*INSTRUCTIONS FOR THE TASK:*
Look through the material below and copy every line containing the word "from".

---- AVAILABLE DATA

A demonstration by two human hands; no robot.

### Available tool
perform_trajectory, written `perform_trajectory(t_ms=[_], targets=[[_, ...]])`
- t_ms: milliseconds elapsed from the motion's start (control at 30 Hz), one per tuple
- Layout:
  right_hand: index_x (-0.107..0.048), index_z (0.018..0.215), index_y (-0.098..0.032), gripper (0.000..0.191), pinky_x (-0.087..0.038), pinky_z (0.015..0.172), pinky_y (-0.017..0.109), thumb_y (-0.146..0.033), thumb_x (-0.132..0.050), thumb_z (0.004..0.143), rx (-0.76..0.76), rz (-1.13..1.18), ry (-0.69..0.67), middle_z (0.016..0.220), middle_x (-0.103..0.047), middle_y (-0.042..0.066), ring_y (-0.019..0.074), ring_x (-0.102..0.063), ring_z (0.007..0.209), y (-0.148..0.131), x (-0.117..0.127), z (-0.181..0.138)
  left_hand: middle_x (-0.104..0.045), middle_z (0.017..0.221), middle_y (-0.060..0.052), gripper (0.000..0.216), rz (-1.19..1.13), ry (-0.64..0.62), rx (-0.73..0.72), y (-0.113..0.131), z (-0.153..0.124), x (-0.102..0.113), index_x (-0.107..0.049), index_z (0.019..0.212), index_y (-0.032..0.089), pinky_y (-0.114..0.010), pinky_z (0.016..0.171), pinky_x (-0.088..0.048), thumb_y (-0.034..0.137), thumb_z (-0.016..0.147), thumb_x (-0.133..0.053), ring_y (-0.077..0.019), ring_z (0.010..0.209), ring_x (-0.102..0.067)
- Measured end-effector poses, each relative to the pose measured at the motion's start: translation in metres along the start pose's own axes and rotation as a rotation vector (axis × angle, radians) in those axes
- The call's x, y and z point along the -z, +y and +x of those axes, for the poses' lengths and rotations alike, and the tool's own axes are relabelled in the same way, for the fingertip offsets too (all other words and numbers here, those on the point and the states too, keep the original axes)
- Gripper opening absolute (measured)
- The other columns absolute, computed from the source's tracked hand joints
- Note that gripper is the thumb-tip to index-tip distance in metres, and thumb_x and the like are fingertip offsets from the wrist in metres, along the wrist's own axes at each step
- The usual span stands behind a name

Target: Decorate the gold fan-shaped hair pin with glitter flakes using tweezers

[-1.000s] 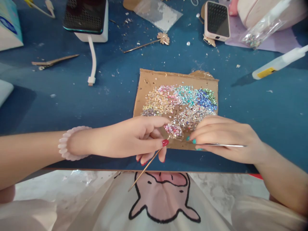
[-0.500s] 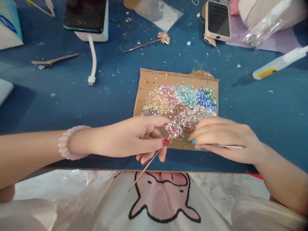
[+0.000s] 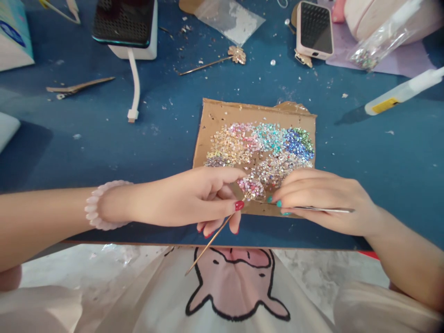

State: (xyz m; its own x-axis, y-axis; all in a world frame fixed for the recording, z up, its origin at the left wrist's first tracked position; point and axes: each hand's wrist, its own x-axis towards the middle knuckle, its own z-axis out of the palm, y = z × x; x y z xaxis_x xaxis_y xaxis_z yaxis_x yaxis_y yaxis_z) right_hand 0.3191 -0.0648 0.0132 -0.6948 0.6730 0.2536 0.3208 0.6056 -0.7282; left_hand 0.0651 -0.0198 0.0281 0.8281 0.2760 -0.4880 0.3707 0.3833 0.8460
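Note:
My left hand (image 3: 187, 199) pinches a gold hairpin (image 3: 211, 240) whose leaf-shaped head (image 3: 252, 188), covered in pink and clear rhinestones, rests over the near edge of a brown cardboard piece (image 3: 222, 113). My right hand (image 3: 322, 196) is closed round thin metal tweezers (image 3: 322, 210), their tip touching the hairpin's head. Heaps of coloured rhinestones (image 3: 263, 145) lie spread on the cardboard just beyond both hands.
A blue table (image 3: 104, 138) carries a second gold leaf hairpin (image 3: 222, 58), a phone in a pink case (image 3: 314, 30), a white box with a cable (image 3: 133, 51), a glue bottle (image 3: 402, 92), plastic bags of stones (image 3: 381, 39) and scattered bits.

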Motion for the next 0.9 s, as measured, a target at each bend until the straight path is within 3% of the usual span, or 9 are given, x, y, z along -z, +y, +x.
perform_trajectory(t_ms=[900], targets=[[-0.062, 0.090, -0.017, 0.004, -0.050, 0.076, 0.034, -0.018, -0.059, 0.087, 0.013, -0.209, 0.071, 0.082, -0.069, 0.004, 0.0159, -0.063, 0.082, -0.012, -0.017, 0.009, -0.066, 0.073, 0.001, 0.012, -0.072, -0.002, -0.020, 0.000, 0.000, 0.001, -0.049, 0.098, 0.019, -0.013, 0.045, -0.042, 0.011, 0.090, -0.046, -0.0041, 0.044, -0.047]])
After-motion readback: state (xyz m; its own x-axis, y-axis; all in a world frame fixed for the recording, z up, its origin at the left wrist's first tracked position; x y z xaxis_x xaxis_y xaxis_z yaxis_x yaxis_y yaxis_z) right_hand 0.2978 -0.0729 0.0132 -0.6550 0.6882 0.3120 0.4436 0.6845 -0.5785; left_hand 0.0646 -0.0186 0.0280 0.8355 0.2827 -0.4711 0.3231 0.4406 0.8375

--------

*EXERCISE OUTPUT:*
- t_ms: milliseconds elapsed from the motion's start (control at 30 Hz), one per tuple
- The other columns absolute, computed from the source's tracked hand joints
- Note that gripper is the thumb-tip to index-tip distance in metres, and thumb_x and the like are fingertip offsets from the wrist in metres, along the wrist's own axes at each step

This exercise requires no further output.